#### [Required work]
All lines between the start of the listing below and the line containing "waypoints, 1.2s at", inclusive, must be repeated exactly.
══ Data listing ══
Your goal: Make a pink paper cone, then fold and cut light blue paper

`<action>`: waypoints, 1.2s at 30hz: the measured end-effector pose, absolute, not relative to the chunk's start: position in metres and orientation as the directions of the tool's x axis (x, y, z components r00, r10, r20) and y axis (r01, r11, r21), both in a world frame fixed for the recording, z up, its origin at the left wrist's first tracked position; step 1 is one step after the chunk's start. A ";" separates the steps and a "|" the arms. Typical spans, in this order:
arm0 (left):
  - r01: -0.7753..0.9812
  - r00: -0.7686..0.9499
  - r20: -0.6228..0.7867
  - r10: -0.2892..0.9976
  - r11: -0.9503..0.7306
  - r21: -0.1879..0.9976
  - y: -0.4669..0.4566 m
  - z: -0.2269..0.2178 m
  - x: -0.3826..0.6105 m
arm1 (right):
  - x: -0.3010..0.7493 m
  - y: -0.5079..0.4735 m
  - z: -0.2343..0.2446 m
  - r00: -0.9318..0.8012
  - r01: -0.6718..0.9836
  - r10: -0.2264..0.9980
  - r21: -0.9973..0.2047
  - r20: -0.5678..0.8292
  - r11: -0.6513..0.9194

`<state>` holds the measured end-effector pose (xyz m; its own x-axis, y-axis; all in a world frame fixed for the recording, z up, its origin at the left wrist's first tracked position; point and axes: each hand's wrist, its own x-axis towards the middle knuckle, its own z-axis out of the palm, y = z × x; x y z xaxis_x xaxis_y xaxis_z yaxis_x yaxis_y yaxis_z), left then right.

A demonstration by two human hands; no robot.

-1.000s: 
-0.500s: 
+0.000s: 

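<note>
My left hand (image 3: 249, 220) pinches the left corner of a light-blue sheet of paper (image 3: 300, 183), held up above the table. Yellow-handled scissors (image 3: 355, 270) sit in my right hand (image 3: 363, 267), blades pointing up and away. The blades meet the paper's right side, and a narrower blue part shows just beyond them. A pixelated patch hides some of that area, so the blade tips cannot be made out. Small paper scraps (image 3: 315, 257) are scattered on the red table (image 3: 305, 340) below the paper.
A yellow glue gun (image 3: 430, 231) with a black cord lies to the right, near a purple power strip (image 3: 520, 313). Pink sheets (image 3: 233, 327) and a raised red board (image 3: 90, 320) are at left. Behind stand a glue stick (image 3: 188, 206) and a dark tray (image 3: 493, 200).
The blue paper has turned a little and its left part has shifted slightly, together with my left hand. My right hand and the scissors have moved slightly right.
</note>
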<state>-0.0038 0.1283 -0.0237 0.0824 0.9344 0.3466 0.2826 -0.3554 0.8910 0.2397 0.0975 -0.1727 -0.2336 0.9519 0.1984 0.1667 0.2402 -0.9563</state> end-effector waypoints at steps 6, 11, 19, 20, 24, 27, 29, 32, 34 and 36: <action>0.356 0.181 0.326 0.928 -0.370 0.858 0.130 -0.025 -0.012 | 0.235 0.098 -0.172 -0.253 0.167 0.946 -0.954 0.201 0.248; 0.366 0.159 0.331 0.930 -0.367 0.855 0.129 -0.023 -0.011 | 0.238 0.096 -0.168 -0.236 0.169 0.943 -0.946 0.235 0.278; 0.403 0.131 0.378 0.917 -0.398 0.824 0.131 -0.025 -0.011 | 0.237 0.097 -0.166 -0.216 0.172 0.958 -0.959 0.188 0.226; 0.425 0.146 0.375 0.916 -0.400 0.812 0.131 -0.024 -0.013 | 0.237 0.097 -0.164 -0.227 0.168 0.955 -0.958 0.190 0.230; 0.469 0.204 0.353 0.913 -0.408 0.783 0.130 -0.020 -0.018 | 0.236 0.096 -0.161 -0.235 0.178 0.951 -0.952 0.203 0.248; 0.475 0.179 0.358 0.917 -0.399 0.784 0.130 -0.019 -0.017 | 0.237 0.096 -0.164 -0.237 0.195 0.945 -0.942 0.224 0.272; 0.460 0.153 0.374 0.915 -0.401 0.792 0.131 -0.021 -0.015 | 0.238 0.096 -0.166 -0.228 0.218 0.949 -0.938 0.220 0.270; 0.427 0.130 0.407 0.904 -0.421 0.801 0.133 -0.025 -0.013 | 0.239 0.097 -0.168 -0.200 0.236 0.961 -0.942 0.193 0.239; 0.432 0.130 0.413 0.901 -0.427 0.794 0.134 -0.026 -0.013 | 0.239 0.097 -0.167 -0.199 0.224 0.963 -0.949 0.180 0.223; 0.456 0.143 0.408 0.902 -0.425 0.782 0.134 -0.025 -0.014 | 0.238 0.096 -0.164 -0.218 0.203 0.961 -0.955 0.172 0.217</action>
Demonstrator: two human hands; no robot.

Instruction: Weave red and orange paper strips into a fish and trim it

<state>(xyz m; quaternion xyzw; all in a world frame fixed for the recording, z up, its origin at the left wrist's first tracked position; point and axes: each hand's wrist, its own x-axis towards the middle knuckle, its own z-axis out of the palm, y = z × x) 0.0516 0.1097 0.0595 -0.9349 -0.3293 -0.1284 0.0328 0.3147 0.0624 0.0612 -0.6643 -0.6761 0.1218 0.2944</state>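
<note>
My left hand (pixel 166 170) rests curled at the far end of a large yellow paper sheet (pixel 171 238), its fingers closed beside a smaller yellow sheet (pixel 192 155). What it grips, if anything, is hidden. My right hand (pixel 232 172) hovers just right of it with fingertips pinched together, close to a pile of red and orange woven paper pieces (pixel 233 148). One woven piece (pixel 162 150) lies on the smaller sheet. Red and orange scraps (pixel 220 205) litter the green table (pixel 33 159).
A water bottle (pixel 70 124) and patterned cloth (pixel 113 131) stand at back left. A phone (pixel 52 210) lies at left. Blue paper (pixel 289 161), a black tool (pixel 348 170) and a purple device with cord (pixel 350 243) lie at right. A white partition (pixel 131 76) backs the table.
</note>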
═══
#### [Response to this exercise]
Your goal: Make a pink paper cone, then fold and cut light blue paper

`<action>`: waypoints, 1.2s at 30hz: the measured end-effector pose, absolute, not relative to the chunk's start: position in metres and orientation as the directions of the tool's x axis (x, y, z components r00, r10, r20) and y axis (r01, r11, r21), both in a world frame fixed for the recording, z up, its origin at the left wrist's first tracked position; step 1 is one step after the chunk's start. A ";" separates the steps and a "|" the arms. Typical spans, in this order:

What was asked for in the exercise is now done.